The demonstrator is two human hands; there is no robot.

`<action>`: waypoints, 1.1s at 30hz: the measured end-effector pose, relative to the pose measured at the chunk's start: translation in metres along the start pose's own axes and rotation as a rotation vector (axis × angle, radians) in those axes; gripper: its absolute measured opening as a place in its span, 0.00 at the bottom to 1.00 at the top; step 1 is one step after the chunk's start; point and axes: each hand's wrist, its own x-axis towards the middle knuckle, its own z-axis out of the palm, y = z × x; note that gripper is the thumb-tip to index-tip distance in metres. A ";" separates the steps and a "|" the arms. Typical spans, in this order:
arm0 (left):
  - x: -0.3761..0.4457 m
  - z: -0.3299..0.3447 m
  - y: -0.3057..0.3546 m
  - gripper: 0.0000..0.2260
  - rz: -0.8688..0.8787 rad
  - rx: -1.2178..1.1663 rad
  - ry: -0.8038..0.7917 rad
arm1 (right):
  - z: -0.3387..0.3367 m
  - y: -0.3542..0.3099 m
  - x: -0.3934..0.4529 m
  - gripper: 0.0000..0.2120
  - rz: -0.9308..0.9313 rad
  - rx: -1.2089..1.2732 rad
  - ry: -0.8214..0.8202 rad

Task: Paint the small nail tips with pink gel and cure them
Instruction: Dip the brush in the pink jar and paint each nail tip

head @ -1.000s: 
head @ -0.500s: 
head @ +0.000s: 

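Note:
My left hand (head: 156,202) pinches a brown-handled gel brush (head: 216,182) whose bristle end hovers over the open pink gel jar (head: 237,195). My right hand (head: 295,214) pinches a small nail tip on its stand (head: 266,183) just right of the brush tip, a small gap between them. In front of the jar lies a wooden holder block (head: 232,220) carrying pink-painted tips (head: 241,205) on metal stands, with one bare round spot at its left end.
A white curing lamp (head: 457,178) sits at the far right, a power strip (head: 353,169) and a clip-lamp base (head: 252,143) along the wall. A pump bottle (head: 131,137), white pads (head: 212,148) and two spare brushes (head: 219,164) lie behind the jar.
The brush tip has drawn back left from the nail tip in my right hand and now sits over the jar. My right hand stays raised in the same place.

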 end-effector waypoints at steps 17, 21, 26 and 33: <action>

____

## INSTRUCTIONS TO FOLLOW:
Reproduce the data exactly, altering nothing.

## SOLUTION FOR THIS TASK:
The demonstrator is two human hands; there is no robot.

`<action>`: waypoints, 1.1s at 30hz: the measured end-effector pose, relative to the pose measured at the chunk's start: translation in metres along the start pose's own axes and rotation as a rotation vector (axis × angle, radians) in those axes; gripper: its absolute measured opening as a place in its span, 0.00 at the bottom to 1.00 at the top; step 1 is one step after the chunk's start; point and axes: each hand's wrist, its own x-axis towards the middle knuckle, its own z-axis out of the palm, y = z × x; note that gripper is the thumb-tip to index-tip distance in metres. A ";" separates the steps and a "|" the arms. Typical spans, in this order:
arm0 (left):
  - x: -0.3761..0.4457 m
  - z: -0.3299..0.3447 m
  - y: -0.3057..0.3546 m
  - gripper: 0.0000..0.2260
  - rz: -0.8688..0.8787 rad
  - rx: -1.2178..1.1663 rad
  - ry: -0.8038..0.7917 rad
arm1 (right):
  - z: -0.3387..0.3367 m
  - y: -0.3542..0.3099 m
  - x: -0.3934..0.4529 m
  - gripper: 0.0000..0.2120
  - rz: -0.9308..0.9313 rad
  - rx: -1.2089..1.2732 rad
  - ry: -0.8214..0.8202 rad

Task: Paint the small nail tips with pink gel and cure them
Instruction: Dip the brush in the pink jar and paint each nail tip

head @ -1.000s: 
head @ -0.500s: 
head @ +0.000s: 

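Note:
My left hand (head: 156,202) pinches a brown-handled gel brush (head: 216,182) whose bristle end hovers over the open pink gel jar (head: 237,195). My right hand (head: 295,214) pinches a small nail tip on its stand (head: 266,183) just right of the brush tip, a small gap between them. In front of the jar lies a wooden holder block (head: 232,220) carrying pink-painted tips (head: 241,205) on metal stands, with one bare round spot at its left end.
A white curing lamp (head: 457,178) sits at the far right, a power strip (head: 353,169) and a clip-lamp base (head: 252,143) along the wall. A pump bottle (head: 131,137), white pads (head: 212,148) and two spare brushes (head: 219,164) lie behind the jar.
The brush tip has drawn back left from the nail tip in my right hand and now sits over the jar. My right hand stays raised in the same place.
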
 end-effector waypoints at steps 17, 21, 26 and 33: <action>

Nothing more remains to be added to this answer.